ADNOC Uses Innovative Drone Technology to Plant Mangroves
New contract to enable planting of 2.5 million mangrove seedlings across Abu Dhabi
Placing sustainability at the center of its growth, ADNOC supports the UAE Net Zero by 2050 Strategic Initiative
ADNOC is on target to plant up to 10 million mangrove seedlings in Abu Dhabi by 2030
The new contract, that comes within the framework of the Abu Dhabi Mangrove Initiative and the existing partnership with EAD, enables ADNOC to accelerate its mangrove planting activities by deploying drones that can disperse over 2,000 mangrove seeds in roughly eight minutes, reinforcing the company’s commitment to plant up to 10 million mangroves in Abu Dhabi by 2030.
Ibrahim N. Al Zu’bi, Senior Vice President of Sustainability & Climate at ADNOC, said: “Through our Net Zero by 2050 ambition, we are placing sustainability at the center of our growth and we are building on our proud legacy of environmental stewardship to create lasting and sustainable value for the UAE and its people. Mangroves can provide a living defence against the impact of climate change, by preventing erosion, stabilizing Abu Dhabi’s coastlines and enhancing biodiversity, as well as significantly contributing to the quality of life in the area for future generations.”
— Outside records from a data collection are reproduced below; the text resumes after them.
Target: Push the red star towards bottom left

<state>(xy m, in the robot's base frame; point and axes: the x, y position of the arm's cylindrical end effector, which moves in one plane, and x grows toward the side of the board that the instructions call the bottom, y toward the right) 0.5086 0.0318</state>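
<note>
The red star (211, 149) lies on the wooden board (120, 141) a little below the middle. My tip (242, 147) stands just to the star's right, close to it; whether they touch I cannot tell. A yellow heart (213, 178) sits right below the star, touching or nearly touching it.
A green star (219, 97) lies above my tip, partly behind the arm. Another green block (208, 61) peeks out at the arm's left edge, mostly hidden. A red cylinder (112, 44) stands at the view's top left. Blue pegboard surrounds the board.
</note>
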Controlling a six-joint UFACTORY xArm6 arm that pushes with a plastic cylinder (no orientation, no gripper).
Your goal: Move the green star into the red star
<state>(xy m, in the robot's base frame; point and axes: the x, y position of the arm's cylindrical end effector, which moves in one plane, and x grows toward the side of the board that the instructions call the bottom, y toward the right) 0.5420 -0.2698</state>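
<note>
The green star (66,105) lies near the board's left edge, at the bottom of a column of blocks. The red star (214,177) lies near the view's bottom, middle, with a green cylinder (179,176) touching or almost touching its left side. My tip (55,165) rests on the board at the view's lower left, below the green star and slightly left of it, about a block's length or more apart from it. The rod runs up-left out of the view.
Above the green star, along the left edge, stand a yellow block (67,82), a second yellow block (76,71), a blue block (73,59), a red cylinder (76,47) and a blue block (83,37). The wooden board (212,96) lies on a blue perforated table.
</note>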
As part of the first phase of the program, special custom-built drones and rigging equipment, built by Distant Imagery and supported by EAD, were used to plant more than 200,000 mangrove seeds in Abu Dhabi’s Mirfa coastal lagoon. The germination and growth of the mangroves will be monitored for the next year; in parallel ADNOC will proceed with aerially planting a total of 2.5 million mangroves over three years.
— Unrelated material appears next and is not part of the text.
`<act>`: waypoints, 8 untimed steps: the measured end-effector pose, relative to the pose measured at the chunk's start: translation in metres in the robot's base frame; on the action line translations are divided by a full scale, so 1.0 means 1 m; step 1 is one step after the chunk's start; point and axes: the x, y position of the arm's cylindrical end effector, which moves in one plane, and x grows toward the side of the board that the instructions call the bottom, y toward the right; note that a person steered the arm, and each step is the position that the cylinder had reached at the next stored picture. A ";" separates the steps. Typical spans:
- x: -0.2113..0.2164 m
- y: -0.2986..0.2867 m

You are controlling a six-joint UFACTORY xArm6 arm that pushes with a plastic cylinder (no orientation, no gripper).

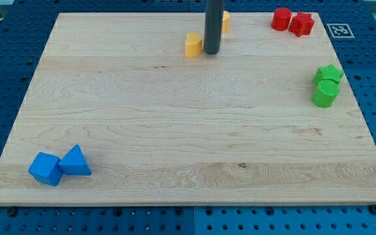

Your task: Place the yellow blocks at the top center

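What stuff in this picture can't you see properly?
- The second yellow block, camera view: mostly hidden behind the dark rod, so its shape is unclear.
- The dark rod's upper part, camera view: cut off by the view's top edge. My tip shows, just right of the yellow block; touching or not, I cannot tell.
- The green blocks: too small to tell their shapes.

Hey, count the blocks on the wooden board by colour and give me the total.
Yellow blocks: 2
Red blocks: 2
Green blocks: 2
Blue blocks: 2
Total: 8
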 end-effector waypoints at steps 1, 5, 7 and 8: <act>0.032 0.005; 0.003 -0.057; -0.012 -0.061; -0.020 -0.049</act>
Ahmed Alhashmi, Executive Director of Terrestrial and Marine Biodiversity Sector at EAD, said: “This ADNOC-driven project of planting 2.5 million mangrove seedlings in different areas across Abu Dhabi will contribute greatly to the larger emirate-wide Abu Dhabi Mangrove Initiative, as well as to Abu Dhabi’s contribution to the UAE’s national goal of planting 100 million mangroves by 2030. ADNOC has always been a longstanding and significant partner to us at EAD, and its efforts in ensuring our national goals are met are crucial. We are looking forward to working with ADNOC on this mangrove project to ensure that we all achieve our objectives of combatting climate change through nature-based solutions as mangroves are very resilient and are hugely important thanks to their qualities as effective carbon sinks. We at EAD are always grateful when we witness large organisations implementing best practices and placing environmental conservation at the top of their sustainability agendas for Abu Dhabi’s greater good.”
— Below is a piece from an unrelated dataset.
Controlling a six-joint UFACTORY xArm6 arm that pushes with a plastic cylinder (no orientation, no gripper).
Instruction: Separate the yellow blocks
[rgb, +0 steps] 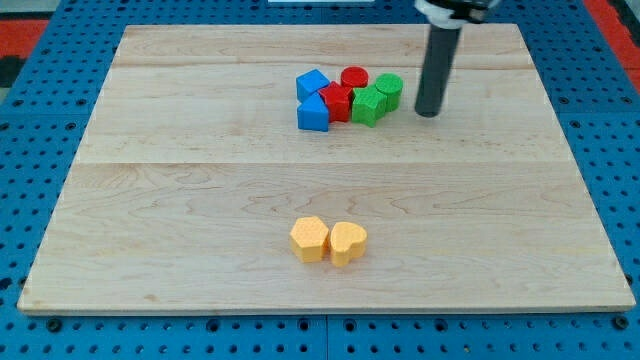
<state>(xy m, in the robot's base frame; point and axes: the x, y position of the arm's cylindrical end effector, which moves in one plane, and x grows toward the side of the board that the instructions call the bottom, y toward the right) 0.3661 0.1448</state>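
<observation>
Yellow hexagonal block (309, 239) and yellow heart-shaped block (348, 243) touching, near wooden board's (180, 210) bottom edge. Farther up: blue, red, green blocks clustered. My tip (428, 111) bare, just right of green cylinder (389, 90). Approach step, seemingly; next, travel down, wedge between yellows. No containers.

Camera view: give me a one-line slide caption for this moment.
My tip stands right of the blue, red and green cluster, far from the touching yellow hexagon block and yellow heart block.
</observation>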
An extensive volunteer programme will be part of ADNOC’s mangrove planting initiative, with opportunities for volunteers to participate in each point of the planting process, from picking seeds to helping monitor the growth of the mangroves.
Jane Glavan, Co-Owner of Distant Imagery, said: “Rehabilitating mangrove ecosystems is an effective way to mitigate the effects of climate change and restore natural habitats and biodiversity. At Distant Imagery, we are taking an ecological-restoration approach to the mangrove planting, from site selection to planting patterns, and we are honored to be involved in such an impactful project that supports ADNOC’s Net Zero by 2050 ambition and promotes Abu Dhabi’s natural ecosystem.”
ADNOC is committed to leveraging nature-based solutions as integral, ready and cost-effective offsets in support of climate change adaptation, mitigation and resilience, balancing energy systems and blue carbon ecosystems. In collaboration with the Environment Agency Abu Dhabi, ADNOC has been restoring mangrove ecosystems for over a decade and has planted approximately 2 million mangrove seedlings at its operational sites and accross Abu Dhabi, helping to restore these natural carbon sinks. These efforts support the UAE’s aim to plant 100 million mangroves by 2030, as well as the United Nations conventions on conserving biodiversity.